Here is rather objective take on being shot
The whole experience of being hit by a bullet is very interesting and I think it is worth describing in detail…

Suddenly, in the middle of saying something, I felt – it is very hard to describe what I felt, though I remember it with the utmost vividness.

Roughly speaking it was the sensation of being
at the centre of an explosion. There seemed to be a loud bang and a blinding flash of light all round me, and I felt a tremendous shock – no pain, only a violent shock. Such as you get from an electrical terminal; with it a sense of utter weakness, a feeling of being stricken and shriveled up to nothing. The sandbags in front of me receded into immense distance. I fancy you would feel much the same if you were struck by lightning. I knew immediately that I was hit, but because of the seeming bang and flash thought it was a rifle nearby that had done off accidentally and shot me. All this happened in a space of time much less than a second. The next moment my knees crumpled up and I was falling, my head hitting the ground with a violent bang which, to my relief, did not hurt. I had a numb, dazed feeling, a consciousness of being very badly hurt, but no pain in the ordinary sense.

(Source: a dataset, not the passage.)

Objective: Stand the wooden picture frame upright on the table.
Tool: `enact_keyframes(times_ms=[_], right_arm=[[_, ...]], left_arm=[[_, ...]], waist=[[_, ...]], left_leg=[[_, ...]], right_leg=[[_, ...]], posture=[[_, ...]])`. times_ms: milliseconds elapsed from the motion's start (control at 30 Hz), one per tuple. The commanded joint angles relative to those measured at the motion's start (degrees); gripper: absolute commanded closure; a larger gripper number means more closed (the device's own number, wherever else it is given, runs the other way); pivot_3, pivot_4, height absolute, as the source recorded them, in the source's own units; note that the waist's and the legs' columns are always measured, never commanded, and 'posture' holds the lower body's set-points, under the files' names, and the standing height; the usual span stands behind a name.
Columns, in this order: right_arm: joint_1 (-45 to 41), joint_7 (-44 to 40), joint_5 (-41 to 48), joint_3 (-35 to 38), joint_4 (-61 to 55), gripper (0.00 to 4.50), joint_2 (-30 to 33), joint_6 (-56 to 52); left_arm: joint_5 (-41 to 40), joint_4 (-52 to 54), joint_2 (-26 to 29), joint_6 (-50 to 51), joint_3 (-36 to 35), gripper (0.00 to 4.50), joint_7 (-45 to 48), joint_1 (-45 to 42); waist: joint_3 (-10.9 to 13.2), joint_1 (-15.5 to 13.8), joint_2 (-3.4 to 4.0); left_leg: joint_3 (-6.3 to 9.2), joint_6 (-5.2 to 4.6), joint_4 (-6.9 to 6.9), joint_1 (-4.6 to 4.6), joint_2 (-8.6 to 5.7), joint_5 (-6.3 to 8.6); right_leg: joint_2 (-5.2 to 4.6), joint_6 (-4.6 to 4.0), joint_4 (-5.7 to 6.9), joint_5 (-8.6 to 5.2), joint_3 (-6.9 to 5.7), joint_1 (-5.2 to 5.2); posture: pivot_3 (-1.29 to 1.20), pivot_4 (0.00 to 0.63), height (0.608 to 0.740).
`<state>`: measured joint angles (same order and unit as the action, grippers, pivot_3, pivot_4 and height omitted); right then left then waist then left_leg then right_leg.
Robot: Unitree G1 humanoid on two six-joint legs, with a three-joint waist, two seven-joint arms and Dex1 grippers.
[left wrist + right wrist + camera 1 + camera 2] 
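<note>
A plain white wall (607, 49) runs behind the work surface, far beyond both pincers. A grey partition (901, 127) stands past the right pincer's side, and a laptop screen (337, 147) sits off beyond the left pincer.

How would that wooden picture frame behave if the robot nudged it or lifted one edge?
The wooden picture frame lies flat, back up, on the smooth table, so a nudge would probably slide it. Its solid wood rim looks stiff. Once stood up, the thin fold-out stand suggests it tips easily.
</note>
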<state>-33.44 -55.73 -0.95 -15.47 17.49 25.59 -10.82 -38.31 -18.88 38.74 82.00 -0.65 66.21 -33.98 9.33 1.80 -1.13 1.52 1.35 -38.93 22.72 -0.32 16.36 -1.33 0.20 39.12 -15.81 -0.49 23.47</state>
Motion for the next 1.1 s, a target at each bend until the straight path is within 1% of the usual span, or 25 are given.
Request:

The pain would come later and last for a long time as he had suffered nerve-damage – his experience in the makeshift hospitals is another horror story. He goes on
“The artery is gone,” I though. I wondered how long you last when your carotid artery is cut; not may minutes presumably. Everything was blurry. There must have been two minutes during which I assumed that I was killed. And that too was interesting – I mean it is interesting to know what your thought would be at such a time. My first thought, conventionally enough, was for my wife. My second was a violent resentment at having to leave this world which, when all is said and done, suits me so well. I had time to feel this very vividly. The stupid mischance infuriated me. The meaninglessness of it! To be bumped off, not even in battle, but in this stale corner of the trenches…
This seems to be the period when his hate for Communism became obvious and his defining books Animal Farm and 1984 started to gestate.